Input:
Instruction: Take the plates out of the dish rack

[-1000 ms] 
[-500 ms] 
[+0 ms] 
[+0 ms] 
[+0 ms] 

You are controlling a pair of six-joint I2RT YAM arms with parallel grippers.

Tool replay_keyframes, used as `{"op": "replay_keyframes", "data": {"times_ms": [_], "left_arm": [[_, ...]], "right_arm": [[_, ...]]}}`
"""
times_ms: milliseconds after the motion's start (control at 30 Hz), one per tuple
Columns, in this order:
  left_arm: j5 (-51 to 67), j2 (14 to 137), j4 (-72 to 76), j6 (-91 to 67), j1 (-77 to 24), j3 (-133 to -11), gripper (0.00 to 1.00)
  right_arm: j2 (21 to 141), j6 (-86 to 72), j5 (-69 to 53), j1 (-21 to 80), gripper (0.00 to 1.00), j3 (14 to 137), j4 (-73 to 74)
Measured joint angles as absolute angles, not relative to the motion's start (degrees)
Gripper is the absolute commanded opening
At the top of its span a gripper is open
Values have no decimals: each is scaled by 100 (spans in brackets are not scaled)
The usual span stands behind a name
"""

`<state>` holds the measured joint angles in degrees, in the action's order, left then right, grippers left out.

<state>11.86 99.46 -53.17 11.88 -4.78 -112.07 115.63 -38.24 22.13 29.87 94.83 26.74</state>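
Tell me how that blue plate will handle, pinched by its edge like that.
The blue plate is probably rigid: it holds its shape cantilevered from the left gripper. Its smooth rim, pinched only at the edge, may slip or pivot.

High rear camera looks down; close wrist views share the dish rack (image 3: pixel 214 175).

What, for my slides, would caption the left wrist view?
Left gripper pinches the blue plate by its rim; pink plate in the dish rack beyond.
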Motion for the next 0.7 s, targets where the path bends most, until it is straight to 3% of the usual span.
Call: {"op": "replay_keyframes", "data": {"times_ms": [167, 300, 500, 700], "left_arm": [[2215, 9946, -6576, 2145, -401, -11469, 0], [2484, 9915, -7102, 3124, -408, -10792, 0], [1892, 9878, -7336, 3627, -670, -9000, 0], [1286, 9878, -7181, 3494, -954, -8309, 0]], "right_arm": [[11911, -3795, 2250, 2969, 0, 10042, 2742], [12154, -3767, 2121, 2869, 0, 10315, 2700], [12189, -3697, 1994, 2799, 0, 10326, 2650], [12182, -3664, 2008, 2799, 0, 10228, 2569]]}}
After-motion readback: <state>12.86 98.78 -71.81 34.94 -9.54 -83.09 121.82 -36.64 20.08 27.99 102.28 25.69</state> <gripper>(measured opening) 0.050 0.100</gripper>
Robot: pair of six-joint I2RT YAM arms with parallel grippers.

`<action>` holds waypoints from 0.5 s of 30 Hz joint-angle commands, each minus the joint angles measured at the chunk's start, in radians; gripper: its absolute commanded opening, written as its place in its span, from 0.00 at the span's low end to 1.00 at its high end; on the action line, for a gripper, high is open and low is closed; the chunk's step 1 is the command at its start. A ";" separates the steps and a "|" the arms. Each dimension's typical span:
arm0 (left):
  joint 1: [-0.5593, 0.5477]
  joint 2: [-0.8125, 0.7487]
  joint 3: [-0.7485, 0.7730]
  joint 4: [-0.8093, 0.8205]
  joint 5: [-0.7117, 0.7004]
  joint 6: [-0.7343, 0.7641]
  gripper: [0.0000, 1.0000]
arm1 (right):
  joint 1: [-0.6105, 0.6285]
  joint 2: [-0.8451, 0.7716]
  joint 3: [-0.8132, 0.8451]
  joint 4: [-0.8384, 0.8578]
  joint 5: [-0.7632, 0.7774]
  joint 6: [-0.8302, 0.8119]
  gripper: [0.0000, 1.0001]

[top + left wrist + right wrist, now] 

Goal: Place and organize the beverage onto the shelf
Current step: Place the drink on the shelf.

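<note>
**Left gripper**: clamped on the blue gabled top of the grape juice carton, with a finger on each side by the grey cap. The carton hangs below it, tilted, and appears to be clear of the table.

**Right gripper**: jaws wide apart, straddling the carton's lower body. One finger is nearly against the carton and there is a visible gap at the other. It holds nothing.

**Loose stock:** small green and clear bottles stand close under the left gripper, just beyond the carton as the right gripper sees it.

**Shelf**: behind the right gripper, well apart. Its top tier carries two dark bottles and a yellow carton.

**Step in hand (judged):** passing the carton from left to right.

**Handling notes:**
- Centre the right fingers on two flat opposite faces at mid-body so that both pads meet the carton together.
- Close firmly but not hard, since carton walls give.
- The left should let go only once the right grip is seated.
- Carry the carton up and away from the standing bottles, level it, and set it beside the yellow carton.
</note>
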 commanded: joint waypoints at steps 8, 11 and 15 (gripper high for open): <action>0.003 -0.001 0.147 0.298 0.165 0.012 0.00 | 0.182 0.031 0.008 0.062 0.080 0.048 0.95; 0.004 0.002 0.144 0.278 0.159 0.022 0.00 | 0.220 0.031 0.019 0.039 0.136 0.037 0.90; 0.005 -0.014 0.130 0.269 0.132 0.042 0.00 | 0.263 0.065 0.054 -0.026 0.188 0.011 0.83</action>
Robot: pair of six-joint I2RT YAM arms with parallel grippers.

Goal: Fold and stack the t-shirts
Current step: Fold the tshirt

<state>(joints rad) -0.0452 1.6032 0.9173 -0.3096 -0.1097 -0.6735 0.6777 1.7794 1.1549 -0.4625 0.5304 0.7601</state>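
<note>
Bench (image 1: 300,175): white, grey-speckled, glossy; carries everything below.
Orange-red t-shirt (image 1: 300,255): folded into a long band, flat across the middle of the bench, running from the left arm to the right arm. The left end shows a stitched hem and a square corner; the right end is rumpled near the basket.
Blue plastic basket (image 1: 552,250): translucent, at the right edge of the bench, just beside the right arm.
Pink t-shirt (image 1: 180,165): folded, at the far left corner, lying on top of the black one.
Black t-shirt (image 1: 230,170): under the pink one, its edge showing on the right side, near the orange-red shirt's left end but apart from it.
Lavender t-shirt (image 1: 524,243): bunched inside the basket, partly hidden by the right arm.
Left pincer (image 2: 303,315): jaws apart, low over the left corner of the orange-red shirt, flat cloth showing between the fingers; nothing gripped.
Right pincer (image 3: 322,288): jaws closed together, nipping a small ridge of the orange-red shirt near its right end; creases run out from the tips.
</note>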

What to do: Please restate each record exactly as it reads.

Task response:
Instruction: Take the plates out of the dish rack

[-1000 ms] 
[-500 ms] 
[+0 ms] 
[+0 ms] 
[+0 ms] 

You are controlling a pair of six-joint I2RT YAM arms with parallel grippers.

Tool replay_keyframes, used as `{"op": "replay_keyframes", "data": {"times_ms": [_], "left_arm": [[_, ...]], "right_arm": [[_, ...]]}}`
"""
times_ms: milliseconds after the motion's start (control at 30 Hz), one per tuple
Columns, in this order:
  left_arm: j5 (-51 to 67), j2 (14 to 137), j4 (-72 to 76), j6 (-91 to 67), j1 (-77 to 24), j3 (-133 to -11), gripper (0.00 to 1.00)
  right_arm: j2 (21 to 141), j6 (-86 to 72), j5 (-69 to 53), j1 (-21 to 80), gripper (0.00 to 1.00), j3 (14 to 137), j4 (-73 to 74)
Measured joint angles as absolute angles, not relative to the motion's start (degrees)
Gripper is the absolute commanded opening
At the top of its span a gripper is open
Values have no decimals: each is scaled by 100 (spans in brackets are not scaled)
The usual span stands behind a name
"""

`<state>` holds the measured joint angles in degrees, in the action's order, left then right, grippers left out.

<state>11.86 99.46 -53.17 11.88 -4.78 -112.07 115.63 -38.24 22.13 29.87 94.83 26.74</state>
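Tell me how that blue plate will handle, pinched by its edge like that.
The blue plate is probably rigid: it holds its shape cantilevered from the left gripper. Its smooth rim, pinched only at the edge, may slip or pivot.

High rear camera looks down; close wrist views share the dish rack (image 3: pixel 214 175).

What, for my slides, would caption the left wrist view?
Left gripper pinches the blue plate by its rim; pink plate in the dish rack beyond.
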Motion for the next 0.7 s, targets where the path bends most, until it is straight to 3% of the usual span.
Call: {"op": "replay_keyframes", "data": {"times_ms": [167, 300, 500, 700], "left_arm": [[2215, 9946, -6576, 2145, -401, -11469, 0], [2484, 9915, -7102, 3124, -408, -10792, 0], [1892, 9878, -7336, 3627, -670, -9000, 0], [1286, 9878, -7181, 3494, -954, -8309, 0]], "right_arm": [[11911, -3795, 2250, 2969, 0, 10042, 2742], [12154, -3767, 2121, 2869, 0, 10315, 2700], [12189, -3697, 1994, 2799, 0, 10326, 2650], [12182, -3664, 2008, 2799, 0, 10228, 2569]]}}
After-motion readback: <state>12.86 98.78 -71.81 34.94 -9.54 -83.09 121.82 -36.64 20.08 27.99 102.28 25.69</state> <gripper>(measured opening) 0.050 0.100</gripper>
Robot: pair of six-joint I2RT YAM arms with parallel grippers.

`<action>` holds waypoints from 0.5 s of 30 Hz joint-angle commands, each minus the joint angles measured at the chunk's start, in radians; gripper: its absolute commanded opening, written as its place in its span, from 0.00 at the span's low end to 1.00 at its high end; on the action line, for a gripper, high is open and low is closed; the chunk's step 1 is the command at its start. A ";" separates the steps and a "|" the arms. Each dimension's typical span:
arm0 (left):
  joint 1: [-0.5593, 0.5477]
  joint 2: [-0.8125, 0.7487]
  joint 3: [-0.7485, 0.7730]
  joint 4: [-0.8093, 0.8205]
  joint 5: [-0.7117, 0.7004]
  joint 6: [-0.7343, 0.7641]
  gripper: [0.0000, 1.0000]
arm1 (right):
  joint 1: [-0.6105, 0.6285]
  joint 2: [-0.8451, 0.7716]
  joint 3: [-0.8132, 0.8451]
  joint 4: [-0.8384, 0.8578]
  joint 5: [-0.7632, 0.7774]
  joint 6: [-0.8302, 0.8119]
  gripper: [0.0000, 1.0001]

[top + left wrist + right wrist, now] 

Goal: Place and organize the beverage onto the shelf
Current step: Place the drink on the shelf.

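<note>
**Left gripper**: clamped on the blue gabled top of the grape juice carton, with a finger on each side by the grey cap. The carton hangs below it, tilted, and appears to be clear of the table.

**Right gripper**: jaws wide apart, straddling the carton's lower body. One finger is nearly against the carton and there is a visible gap at the other. It holds nothing.

**Loose stock:** small green and clear bottles stand close under the left gripper, just beyond the carton as the right gripper sees it.

**Shelf**: behind the right gripper, well apart. Its top tier carries two dark bottles and a yellow carton.

**Step in hand (judged):** passing the carton from left to right.

**Handling notes:**
- Centre the right fingers on two flat opposite faces at mid-body so that both pads meet the carton together.
- Close firmly but not hard, since carton walls give.
- The left should let go only once the right grip is seated.
- Carry the carton up and away from the standing bottles, level it, and set it beside the yellow carton.
</note>
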 commanded: joint waypoints at steps 8, 11 and 15 (gripper high for open): <action>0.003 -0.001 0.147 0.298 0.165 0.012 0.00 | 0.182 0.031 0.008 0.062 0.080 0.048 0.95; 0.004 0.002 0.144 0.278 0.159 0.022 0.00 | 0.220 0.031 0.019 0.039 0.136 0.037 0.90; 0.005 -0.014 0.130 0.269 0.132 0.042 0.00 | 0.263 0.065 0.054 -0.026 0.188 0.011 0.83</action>
Robot: pair of six-joint I2RT YAM arms with parallel grippers.

Goal: Fold and stack the t-shirts
Current step: Fold the tshirt

<state>(joints rad) -0.0452 1.6032 0.9173 -0.3096 -0.1097 -0.6735 0.6777 1.7794 1.1549 -0.4625 0.5304 0.7601</state>
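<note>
Bench (image 1: 300,175): white, grey-speckled, glossy; carries everything below.
Orange-red t-shirt (image 1: 300,255): folded into a long band, flat across the middle of the bench, running from the left arm to the right arm. The left end shows a stitched hem and a square corner; the right end is rumpled near the basket.
Blue plastic basket (image 1: 552,250): translucent, at the right edge of the bench, just beside the right arm.
Pink t-shirt (image 1: 180,165): folded, at the far left corner, lying on top of the black one.
Black t-shirt (image 1: 230,170): under the pink one, its edge showing on the right side, near the orange-red shirt's left end but apart from it.
Lavender t-shirt (image 1: 524,243): bunched inside the basket, partly hidden by the right arm.
Left pincer (image 2: 303,315): jaws apart, low over the left corner of the orange-red shirt, flat cloth showing between the fingers; nothing gripped.
Right pincer (image 3: 322,288): jaws closed together, nipping a small ridge of the orange-red shirt near its right end; creases run out from the tips.
</note>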

That's the answer, with nothing more to add.